Cultura e Spettacoli

“Mona Lisa and the Blood Moon”: superpoteri, estetica cool e poco altro

Un miscuglio tra horror, fantasy e cinema Anni Ottanta/Novanta, che tiene desta l’attenzione giocando con colori fluo, stile metropolitano e musica heavy metal underground

“Mona Lisa and the Blood Moon”: superpoteri, estetica cool e poco altro

Oggi al Lido è stata la volta di Mona Lisa and the Blood Moon di Ana Lily Amirpour, un’altra pellicola, tra quelle in concorso, con protagonista un personaggio femminile.

Il film, indie-horror con qualche sfumatura psichedelica, è ambientato a New Orleans e si apre su una stanza dalle pareti imbottite, tipica cella da istituto psichiatrico vista in un’infinità di altri titoli.

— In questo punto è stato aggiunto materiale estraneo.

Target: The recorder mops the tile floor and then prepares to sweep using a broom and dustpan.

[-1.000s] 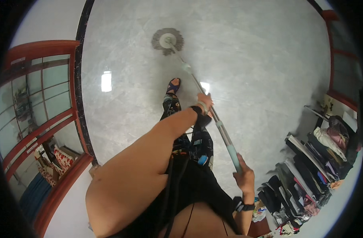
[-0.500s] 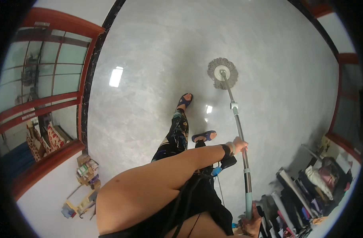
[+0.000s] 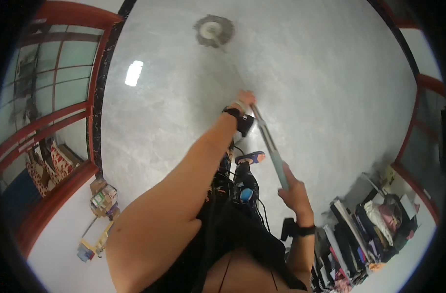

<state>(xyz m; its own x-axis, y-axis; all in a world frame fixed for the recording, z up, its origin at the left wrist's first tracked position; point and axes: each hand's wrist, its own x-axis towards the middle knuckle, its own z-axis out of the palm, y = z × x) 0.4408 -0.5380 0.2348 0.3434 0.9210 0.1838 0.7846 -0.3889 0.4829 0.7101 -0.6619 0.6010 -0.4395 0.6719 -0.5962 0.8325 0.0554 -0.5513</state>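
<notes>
A long-handled mop [image 3: 267,134] slants away from me over the glossy grey floor [image 3: 325,93]. Its round head [image 3: 211,30], with grey strands around a pale disc, lies far out on the floor and is blurred. My left hand [image 3: 246,97] is wrapped around the metal pole, arm stretched forward. Lower down, my right hand [image 3: 294,189] grips the pale green upper end of the handle. Both wrists wear dark bands. Between my arms shows one foot in a blue sandal [image 3: 251,157].
Clothes and bags [image 3: 364,229] are heaped along the wall at the right. At the left stand a red-framed glass door [image 3: 69,73], small boxes [image 3: 105,199] and a yellow stand [image 3: 97,239]. Another red frame [image 3: 408,132] edges the right side.
The mop head has moved forward and to the left. Both hands have gone forward with the handle, and my right forearm has come into view.
</notes>
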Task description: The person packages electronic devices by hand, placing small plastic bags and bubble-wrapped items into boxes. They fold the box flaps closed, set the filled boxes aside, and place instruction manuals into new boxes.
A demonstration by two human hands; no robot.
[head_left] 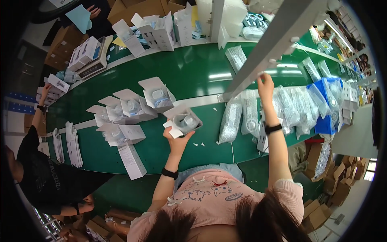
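Observation:
My left hand (178, 139) is closed around a small white carton (186, 121) with its flaps up, tilted toward me. Inside it a rounded object in clear plastic shows; its kind is hard to tell. My right hand (266, 86) is raised beside the slanting metal post (258, 56), its fingers pinched together at the post's edge. Whatever is between those fingertips is too small to make out. Left of the held carton stand several similar open cartons (131, 107) with plastic-wrapped contents. Below my right hand, bubble-wrapped packages (250, 113) lie side by side.
A blue bin (323, 124) with more wrapped packages stands at the right. Flat folded cartons (73, 145) are stacked upright at the left, near a co-worker in black (44, 177). White paper scraps (196, 144) lie on the green table (189, 72). Tall open boxes (155, 34) line its far side.

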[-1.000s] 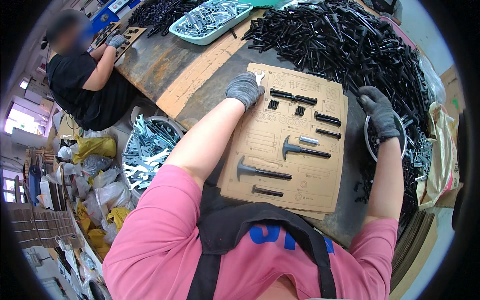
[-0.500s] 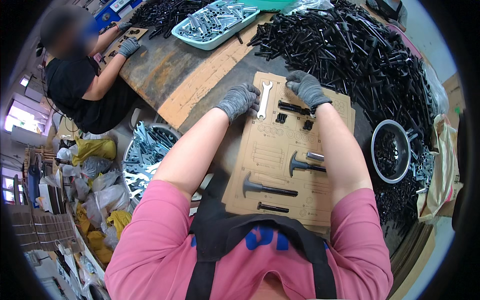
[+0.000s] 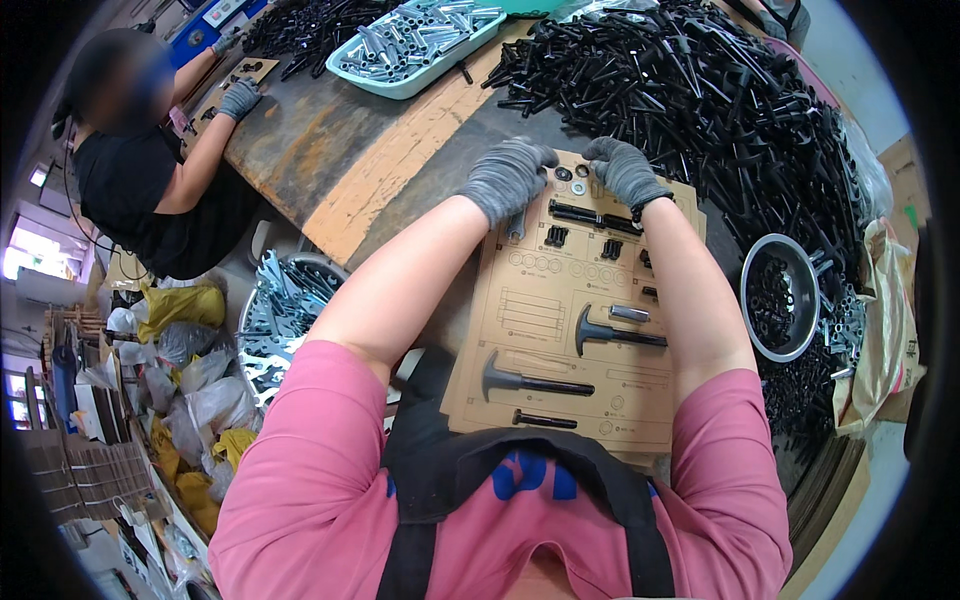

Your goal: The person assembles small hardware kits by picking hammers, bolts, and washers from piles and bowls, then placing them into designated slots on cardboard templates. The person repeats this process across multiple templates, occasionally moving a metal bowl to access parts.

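My left hand [image 3: 508, 182], in a grey glove, is over the upper left of a printed cardboard sheet [image 3: 490, 340], fingers pressed together; anything in them is hidden. It covers much of an open-ended wrench [image 3: 517, 226]. My gloved right hand [image 3: 625, 172] is at the top edge with curled fingers, their contents hidden too. Between the hands lie a dark washer [image 3: 564, 174] and a silver washer [image 3: 578, 188]. Below are long black bolts [image 3: 590, 217], short black screws [image 3: 556, 236], a silver tube [image 3: 629, 314], black T-shaped parts [image 3: 535, 382] and a single black bolt [image 3: 545, 420].
A large heap of black metal parts [image 3: 690, 110] covers the far right. A light-blue tray of silver tubes [image 3: 395, 88] stands at the back. Right of the sheet is a steel bowl [image 3: 747, 300]; left, a tub of wrenches [image 3: 275, 325]. Another gloved person [image 3: 135, 190] works at far left.
My left hand has moved up and right, now covering most of the wrench. Washers show between the hands at the top of the sheet. My right hand has shifted slightly right.
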A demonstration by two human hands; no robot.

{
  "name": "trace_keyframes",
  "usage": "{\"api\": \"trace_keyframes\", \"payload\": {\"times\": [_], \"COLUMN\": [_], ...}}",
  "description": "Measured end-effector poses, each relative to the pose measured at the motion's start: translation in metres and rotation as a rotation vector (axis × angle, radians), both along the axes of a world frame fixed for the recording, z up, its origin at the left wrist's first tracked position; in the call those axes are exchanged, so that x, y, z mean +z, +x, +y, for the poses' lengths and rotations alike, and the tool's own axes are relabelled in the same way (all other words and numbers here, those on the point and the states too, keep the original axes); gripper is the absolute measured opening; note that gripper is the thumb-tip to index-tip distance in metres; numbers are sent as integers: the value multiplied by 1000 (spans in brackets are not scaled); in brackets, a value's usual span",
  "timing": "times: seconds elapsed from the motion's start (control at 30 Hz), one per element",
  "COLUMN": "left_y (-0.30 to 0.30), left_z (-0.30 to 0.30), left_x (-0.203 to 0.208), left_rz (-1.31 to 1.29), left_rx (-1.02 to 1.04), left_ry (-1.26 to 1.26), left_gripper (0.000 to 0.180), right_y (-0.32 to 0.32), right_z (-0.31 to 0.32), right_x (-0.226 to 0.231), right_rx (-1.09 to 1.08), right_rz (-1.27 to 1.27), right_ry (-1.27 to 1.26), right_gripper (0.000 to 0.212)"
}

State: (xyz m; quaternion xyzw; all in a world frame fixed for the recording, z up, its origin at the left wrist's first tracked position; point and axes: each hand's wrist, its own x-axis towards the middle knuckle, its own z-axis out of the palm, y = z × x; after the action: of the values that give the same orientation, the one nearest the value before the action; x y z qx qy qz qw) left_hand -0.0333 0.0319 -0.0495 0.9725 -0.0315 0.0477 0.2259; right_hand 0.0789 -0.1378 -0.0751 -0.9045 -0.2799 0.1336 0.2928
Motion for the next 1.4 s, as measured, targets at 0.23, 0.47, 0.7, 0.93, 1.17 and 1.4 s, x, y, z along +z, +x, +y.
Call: {"api": "trace_keyframes", "payload": {"times": [0.23, 0.47, 0.7, 0.93, 1.17, 1.4], "left_y": [10, 20, 29, 29, 33, 25], "left_z": [-11, -8, -19, -17, -18, -20], "left_x": [10, -1, 5, 2, -7, -4], "left_rz": [273, 83, 108, 123, 152, 131], "left_rx": [23, -140, -115, -83, -11, 29], "left_ry": [306, 251, 364, 383, 347, 277], "left_gripper": [27, 29, 25, 21, 18, 20], "right_y": [-12, -33, -41, -37, -40, -39], "right_z": [-5, -3, 7, 12, 11, 12], "right_x": [4, 13, 21, 14, 13, 7], "right_rx": [96, 40, -21, -8, -1, -38], "right_rz": [-168, -121, -128, -162, -155, -119], "right_ry": [-184, -229, -352, -308, -239, -196], "right_gripper": [20, 27, 28, 26, 23, 24]}}
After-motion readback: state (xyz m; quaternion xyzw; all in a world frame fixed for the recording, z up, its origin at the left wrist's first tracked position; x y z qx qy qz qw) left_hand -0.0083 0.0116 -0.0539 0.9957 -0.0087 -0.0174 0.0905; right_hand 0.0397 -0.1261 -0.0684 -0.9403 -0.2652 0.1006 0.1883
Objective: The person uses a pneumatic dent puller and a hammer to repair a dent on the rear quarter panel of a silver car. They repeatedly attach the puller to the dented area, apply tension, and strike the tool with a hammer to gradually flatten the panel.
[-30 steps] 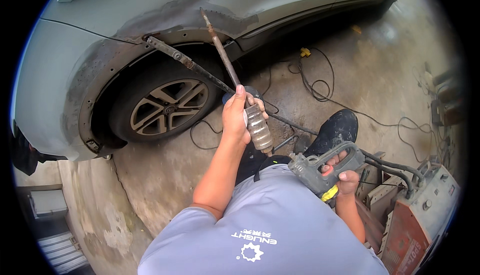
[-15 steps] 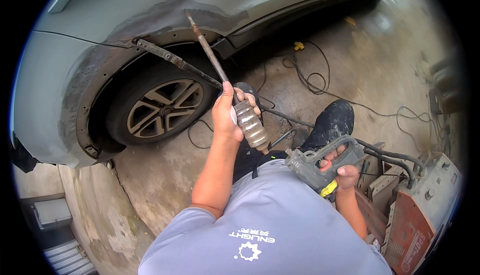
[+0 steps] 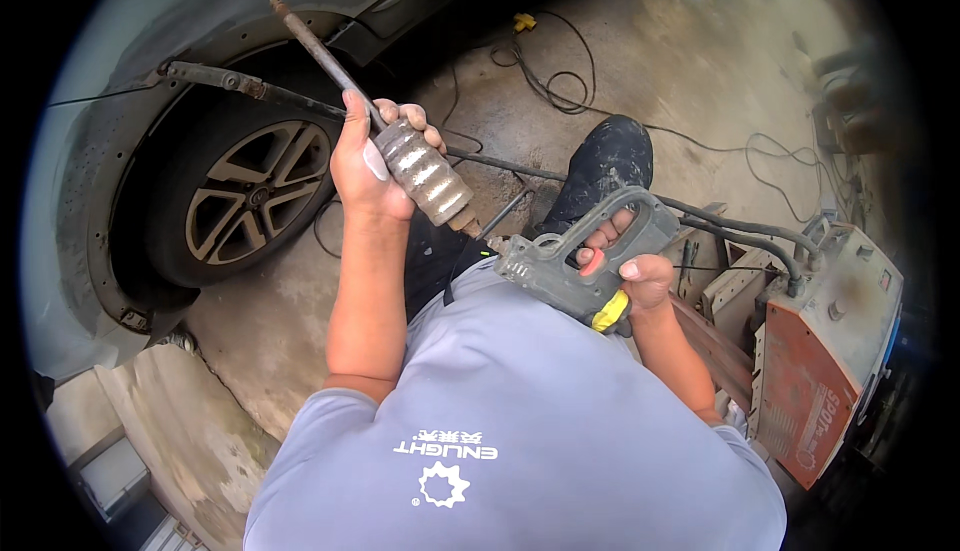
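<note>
My left hand is closed round a slide hammer where its long shaft meets the ribbed metal weight. The shaft slants up and left, and its rusty tip lies in front of the car's fender. My right hand grips a black spot-welding gun by its looped handle, with fingers through the loop near a red trigger. Yellow tape is wrapped round the gun's lower part. The gun's nose is close to the lower end of the slide hammer; I cannot tell whether they touch.
A car wheel sits left, under a sanded fender. A metal bar reaches from the wheel arch edge toward my left hand. Thick cables run to a red and grey welding machine at right. A thin black cable coils on the concrete floor.
The slide hammer's lower end and the gun's nose have come closer together. My view has shifted, so the car, wheel and machine appear further left. Both hands keep their hold.
</note>
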The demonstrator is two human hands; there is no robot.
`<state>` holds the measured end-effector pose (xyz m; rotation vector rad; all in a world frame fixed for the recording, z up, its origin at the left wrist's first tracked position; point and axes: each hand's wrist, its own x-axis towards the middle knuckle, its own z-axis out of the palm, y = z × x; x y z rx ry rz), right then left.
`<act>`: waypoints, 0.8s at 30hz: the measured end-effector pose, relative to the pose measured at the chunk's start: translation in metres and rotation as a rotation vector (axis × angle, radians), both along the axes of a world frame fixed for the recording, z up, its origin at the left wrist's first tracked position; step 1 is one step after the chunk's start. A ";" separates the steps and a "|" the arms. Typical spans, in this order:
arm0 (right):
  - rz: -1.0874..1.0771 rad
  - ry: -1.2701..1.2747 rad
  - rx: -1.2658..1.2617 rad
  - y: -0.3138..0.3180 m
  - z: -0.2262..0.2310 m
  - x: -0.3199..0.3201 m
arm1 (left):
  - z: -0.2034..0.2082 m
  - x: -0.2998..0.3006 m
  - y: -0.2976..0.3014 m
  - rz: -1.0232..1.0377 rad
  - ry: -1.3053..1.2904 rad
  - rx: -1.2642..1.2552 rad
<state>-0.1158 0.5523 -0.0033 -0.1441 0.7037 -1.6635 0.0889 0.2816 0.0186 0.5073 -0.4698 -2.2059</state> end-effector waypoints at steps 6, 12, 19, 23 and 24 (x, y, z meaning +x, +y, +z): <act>0.001 -0.004 -0.009 -0.008 0.006 0.003 | -0.002 -0.005 -0.002 -0.013 0.021 -0.004; -0.046 -0.043 -0.015 -0.009 0.008 0.008 | 0.011 -0.011 0.005 0.064 -0.089 -0.005; -0.061 -0.027 -0.032 -0.008 0.015 0.011 | 0.009 -0.014 0.004 0.072 -0.058 0.024; -0.095 -0.018 -0.053 -0.011 0.023 0.015 | 0.009 -0.015 0.001 0.071 -0.021 0.030; -0.109 0.000 -0.025 -0.012 0.029 0.018 | 0.009 -0.015 0.002 0.071 -0.008 0.033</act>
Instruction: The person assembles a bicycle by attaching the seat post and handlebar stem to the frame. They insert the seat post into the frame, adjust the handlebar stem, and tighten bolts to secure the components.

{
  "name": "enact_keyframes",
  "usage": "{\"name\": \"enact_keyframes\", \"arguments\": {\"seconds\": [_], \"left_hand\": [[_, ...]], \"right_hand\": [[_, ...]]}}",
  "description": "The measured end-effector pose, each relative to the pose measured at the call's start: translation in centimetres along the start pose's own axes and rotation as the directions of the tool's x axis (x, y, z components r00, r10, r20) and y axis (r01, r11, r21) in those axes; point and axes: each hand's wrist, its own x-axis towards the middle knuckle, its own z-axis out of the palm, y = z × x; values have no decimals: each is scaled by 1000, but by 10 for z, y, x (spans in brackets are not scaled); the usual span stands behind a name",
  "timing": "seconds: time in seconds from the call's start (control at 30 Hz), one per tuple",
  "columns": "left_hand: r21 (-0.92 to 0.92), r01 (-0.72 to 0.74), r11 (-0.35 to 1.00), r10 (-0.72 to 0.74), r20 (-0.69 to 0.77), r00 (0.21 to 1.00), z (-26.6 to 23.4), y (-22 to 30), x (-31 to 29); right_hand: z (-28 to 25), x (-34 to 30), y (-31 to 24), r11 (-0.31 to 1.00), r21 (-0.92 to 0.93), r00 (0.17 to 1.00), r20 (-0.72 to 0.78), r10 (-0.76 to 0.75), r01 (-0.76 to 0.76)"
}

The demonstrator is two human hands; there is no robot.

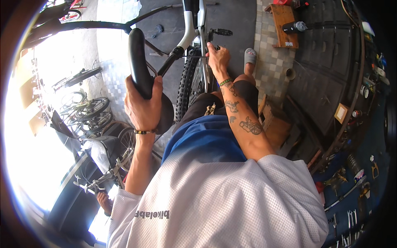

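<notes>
A bicycle with a light-coloured frame (189, 35) stands in front of me. My left hand (142, 105) is wrapped round the wide rear of its black saddle (138, 58), thumb on one side and fingers on the other. Below the saddle runs a black seatpost (168, 65). The knobbly tyre (188, 82) of the rear wheel sits between my two arms. On the wheel's right side, my right hand (218, 58) is closed beside the frame near the pedal (221, 32). What its fingers grip is too small and partly hidden to make out.
A black repair-stand arm (89, 26) reaches in from the upper left. Several bicycles stand at left, where another person's hand (104, 201) shows. At right are a wooden stool (282, 27) with a dark bottle (294, 27), dark cabinets (324, 53) and a tool wall (351, 215).
</notes>
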Motion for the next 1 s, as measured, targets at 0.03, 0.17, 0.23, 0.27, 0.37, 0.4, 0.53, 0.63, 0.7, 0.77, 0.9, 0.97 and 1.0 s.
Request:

Al centro di questa piccola metratura color panna c’è una ragazza dai tratti orientali (Jeon Jong-seoche) che veste una camicia di forza. Attraverso un'ignara inserviente, nei primi minuti, abbiamo un assaggio delle doti soprannaturali della protagonista, che le permettono di far danni a ritmo di musica heavy metal.

Mona Lisa, questo il nome della paziente, divenuta una fuggitiva proprio nella scena iniziale appena raccontata, sembra quasi la Samara di “The Ring” di ritorno dal parrucchiere. Per fortuna andrà addolcendosi in itinere, assumendo sempre più i contorni di una ventenne comune, per quanto ignara del mondo da ben dodici anni, quelli trascorsi nell'isolamento dell’istituto in cui l’abbiamo conosciuta. Giunta in una città che ha nella sua essenza caratteristica proprio il caos e l’edonismo, Mona Lisa si imbatte in alcuni soggetti che altrove sarebbero fuori dai canoni ma che qui appaiono invece la regola. Il primo incontro significativo è con un giovane che la prende a cuore e che si rivelerà più avanti una sorta di cavalier servente. Pare confezionato come invito a non giudicare dalle apparenze, visto che è un mezzo spacciatore che si atteggia a deejay, guida un’auto-discoteca dai sedili zebrati e vive in una specie di tana del bianconiglio disegnata sotto acido. Più avanti, invece, figure maschili dall’immagine standard e quindi ipoteticamente più rassicurante non esiteranno, facendo branco, a trasformarsi nella feccia della società. L'affiatamento che la ragazza sperduta sperimenta poi con una spogliarellista (l’unica vera celebrità del film, Kate Hudson), racconta sì di una forma di solidarietà femminile ma viziata da vantaggi economici. Un'esperienza quest'ultima che, assieme alle precedenti, farà concludere all'alienata protagonista quanto sia "difficile farsi piacere le persone".

Giudizio da outsider valido per lei fino a quando sarà parte di una coppia pura, priva di malizia e secondi fini, quella con un undicenne. Non è un ragazzino qualsiasi, visto che parla come un adulto dotato di genio e maturità, il che magari lo rende artefatto e non troppo simpatico, ma ricorda certe caratterizzazioni un po' ingenue del cinema Anni 80 e 90. Grazie a lui è introdotto il tema del bullismo, di cui bisogna ammettere che il piccoletto dà una definizione candida ed efficace: “è quando qualcuno sa quale è la cosa di cui ti vergogni di più e inizia a prenderti in giro proprio su quella”.

La regista è d'origini iraniane, nascita britannica e naturalizzata americana. Probabile che da un tale crogiolo di culture derivino sia il suo amore per la contaminazione di generi, sia la predilezione per personaggi anomali.

Non c’è molto altro da cui lasciarsi prendere durante la visione: se a catturare l’attenzione sono più le magliette indossate nel film rispetto ai dialoghi in esso pronunciati, qualcosa è andato storto in fase di sceneggiatura.

Pieno di scene telefonate, “Mona Lisa and the Blood Moon” si lascia vedere, evitando la noia grazie a scelte musicali ed estetiche furbe, ma non trova una sua identità.

In sostanza è un film che scivola via, pronto ad essere dimenticato dopo aver inanellato una serie di dejavù relativi a pellicole molto più incisive, come ad esempio “Chronicle”.